(How to complete this task):
In the entries below, which lines run from the one containing "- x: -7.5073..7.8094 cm" to the one containing "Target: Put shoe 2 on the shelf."? Copy exactly those lines, ends included, and no others.

(Data section):

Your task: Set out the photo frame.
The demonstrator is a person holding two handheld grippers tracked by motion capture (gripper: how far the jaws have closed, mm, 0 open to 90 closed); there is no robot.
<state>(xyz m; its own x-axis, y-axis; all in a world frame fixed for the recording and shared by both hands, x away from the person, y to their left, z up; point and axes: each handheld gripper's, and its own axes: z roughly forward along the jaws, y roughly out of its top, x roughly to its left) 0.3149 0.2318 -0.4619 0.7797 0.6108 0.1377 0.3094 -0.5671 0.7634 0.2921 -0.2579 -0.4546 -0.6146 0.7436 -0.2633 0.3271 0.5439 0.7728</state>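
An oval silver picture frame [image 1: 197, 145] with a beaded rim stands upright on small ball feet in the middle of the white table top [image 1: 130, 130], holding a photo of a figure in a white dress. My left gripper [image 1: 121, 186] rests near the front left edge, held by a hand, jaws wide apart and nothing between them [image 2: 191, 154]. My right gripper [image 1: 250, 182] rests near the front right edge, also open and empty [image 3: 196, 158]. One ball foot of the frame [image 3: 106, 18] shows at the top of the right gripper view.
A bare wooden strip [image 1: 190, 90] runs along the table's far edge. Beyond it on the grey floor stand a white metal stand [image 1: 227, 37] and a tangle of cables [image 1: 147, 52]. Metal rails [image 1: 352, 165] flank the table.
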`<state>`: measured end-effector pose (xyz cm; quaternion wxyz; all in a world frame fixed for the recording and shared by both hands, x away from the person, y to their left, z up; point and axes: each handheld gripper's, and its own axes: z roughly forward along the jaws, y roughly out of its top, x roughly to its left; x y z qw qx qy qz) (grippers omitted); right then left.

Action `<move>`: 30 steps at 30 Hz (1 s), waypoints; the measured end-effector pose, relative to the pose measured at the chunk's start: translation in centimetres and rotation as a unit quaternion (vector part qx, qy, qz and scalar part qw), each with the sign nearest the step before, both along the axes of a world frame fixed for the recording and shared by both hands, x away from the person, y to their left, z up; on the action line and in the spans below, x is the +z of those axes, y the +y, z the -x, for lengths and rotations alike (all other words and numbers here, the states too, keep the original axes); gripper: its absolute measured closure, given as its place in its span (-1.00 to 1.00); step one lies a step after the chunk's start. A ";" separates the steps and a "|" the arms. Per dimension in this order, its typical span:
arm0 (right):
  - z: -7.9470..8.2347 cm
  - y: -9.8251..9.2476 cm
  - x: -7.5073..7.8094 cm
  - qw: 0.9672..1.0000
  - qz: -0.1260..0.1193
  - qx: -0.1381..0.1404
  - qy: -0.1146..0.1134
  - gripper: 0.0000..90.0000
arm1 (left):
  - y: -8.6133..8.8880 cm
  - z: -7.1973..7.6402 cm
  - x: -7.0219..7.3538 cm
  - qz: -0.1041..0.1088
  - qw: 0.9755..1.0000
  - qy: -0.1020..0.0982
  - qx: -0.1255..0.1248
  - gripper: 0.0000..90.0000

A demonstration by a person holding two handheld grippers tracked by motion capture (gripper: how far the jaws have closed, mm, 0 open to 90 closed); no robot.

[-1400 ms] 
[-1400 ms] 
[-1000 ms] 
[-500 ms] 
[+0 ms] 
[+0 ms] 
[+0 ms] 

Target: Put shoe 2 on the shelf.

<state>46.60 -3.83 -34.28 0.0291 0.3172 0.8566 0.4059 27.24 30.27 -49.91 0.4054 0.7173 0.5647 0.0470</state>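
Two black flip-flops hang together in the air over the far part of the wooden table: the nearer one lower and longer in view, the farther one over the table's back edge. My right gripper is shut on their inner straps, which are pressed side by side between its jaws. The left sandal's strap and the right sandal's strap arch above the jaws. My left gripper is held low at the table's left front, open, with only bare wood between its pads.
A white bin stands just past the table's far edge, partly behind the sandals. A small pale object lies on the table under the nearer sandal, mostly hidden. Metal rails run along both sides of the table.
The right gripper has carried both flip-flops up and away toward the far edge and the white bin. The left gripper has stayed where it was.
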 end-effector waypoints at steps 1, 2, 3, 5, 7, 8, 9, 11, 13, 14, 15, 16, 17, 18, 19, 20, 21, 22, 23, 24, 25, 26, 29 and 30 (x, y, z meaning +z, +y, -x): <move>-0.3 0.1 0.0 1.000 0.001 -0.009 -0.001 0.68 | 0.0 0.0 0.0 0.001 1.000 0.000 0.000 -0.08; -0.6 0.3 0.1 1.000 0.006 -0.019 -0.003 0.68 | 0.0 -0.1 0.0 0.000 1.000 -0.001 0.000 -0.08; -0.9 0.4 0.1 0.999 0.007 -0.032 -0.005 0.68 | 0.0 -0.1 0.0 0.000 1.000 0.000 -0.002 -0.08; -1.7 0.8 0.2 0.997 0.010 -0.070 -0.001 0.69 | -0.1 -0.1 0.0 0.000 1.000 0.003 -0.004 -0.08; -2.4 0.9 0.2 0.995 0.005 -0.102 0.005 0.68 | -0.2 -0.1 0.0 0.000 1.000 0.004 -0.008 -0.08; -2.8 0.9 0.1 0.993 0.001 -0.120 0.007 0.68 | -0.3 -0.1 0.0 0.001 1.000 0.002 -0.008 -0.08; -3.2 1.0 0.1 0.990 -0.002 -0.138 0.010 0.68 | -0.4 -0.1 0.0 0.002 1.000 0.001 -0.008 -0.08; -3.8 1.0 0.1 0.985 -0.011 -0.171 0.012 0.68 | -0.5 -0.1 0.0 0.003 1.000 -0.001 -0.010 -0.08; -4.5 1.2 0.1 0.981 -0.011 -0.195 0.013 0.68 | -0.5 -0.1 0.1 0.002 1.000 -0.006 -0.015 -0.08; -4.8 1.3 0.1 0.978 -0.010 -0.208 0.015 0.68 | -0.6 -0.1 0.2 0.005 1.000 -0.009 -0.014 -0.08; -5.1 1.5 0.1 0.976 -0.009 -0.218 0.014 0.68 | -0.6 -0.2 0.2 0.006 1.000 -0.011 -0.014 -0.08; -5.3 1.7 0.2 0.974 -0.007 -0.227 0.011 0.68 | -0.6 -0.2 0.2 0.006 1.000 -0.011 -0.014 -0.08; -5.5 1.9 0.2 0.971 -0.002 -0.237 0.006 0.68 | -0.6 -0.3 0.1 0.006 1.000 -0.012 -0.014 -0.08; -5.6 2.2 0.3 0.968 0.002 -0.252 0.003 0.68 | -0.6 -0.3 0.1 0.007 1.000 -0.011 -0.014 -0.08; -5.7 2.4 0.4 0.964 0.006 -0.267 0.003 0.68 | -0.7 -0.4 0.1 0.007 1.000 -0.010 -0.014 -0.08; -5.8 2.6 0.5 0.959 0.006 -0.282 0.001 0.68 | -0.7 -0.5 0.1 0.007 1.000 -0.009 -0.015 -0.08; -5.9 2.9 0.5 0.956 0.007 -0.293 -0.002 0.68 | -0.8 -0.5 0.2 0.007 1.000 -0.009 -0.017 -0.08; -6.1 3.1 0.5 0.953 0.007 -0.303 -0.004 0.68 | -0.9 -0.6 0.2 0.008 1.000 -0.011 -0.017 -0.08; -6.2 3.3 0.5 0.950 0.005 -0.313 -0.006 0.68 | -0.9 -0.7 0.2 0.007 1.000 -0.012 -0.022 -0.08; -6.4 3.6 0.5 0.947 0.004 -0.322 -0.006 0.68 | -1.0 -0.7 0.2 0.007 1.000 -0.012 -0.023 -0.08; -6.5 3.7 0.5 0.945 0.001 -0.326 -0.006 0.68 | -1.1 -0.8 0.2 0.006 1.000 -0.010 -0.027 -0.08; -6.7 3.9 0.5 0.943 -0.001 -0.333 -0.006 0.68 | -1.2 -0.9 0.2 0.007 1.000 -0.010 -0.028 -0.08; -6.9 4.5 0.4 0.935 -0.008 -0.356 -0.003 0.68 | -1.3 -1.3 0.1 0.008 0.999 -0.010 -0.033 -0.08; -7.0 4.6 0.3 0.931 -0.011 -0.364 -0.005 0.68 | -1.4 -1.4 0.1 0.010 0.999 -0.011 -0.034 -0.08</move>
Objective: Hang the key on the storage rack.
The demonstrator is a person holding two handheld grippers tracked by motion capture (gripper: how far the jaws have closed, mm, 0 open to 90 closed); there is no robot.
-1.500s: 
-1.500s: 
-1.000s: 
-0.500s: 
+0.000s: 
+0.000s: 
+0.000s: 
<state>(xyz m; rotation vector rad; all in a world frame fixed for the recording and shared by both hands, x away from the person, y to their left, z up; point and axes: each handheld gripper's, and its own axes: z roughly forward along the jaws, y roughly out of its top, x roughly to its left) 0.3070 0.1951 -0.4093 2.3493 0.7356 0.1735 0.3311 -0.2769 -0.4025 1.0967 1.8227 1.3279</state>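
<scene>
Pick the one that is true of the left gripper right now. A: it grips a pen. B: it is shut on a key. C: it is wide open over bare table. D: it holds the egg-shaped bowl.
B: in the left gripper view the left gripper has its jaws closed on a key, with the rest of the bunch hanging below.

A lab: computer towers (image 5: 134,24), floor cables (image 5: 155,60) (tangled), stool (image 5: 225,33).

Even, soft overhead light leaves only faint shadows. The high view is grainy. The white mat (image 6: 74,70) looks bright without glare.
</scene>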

(Output):
  - x: -7.5073..7.8094 cm
  - qw: 0.9672..1.0000
  - qz: -0.1260..0.1193
  - qx: -0.1381..0.1404
  - qy: -0.1146..0.1134
  - gripper: 0.0000..90.0000
arm1 (left):
  - y: -8.6133..8.8880 cm
  - z: -7.1973..7.6402 cm
  - x: -7.0219..7.3538 cm
  - qz: -0.1041..0.1088
  - qw: 0.9755..1.0000
  - qy: -0.1020..0.0982
  - qx: -0.1255..0.1248
  - gripper: 0.0000..90.0000

A demonstration by a person holding two handheld grippers tracked by motion capture (gripper: how far the jaws have closed, mm, 0 open to 90 closed); no robot.

[-1400 ms] 
[-1400 ms] 
[-1000 ms] 
[-500 ms] 
[+0 ms] 
[+0 ms] 
[+0 ms] 

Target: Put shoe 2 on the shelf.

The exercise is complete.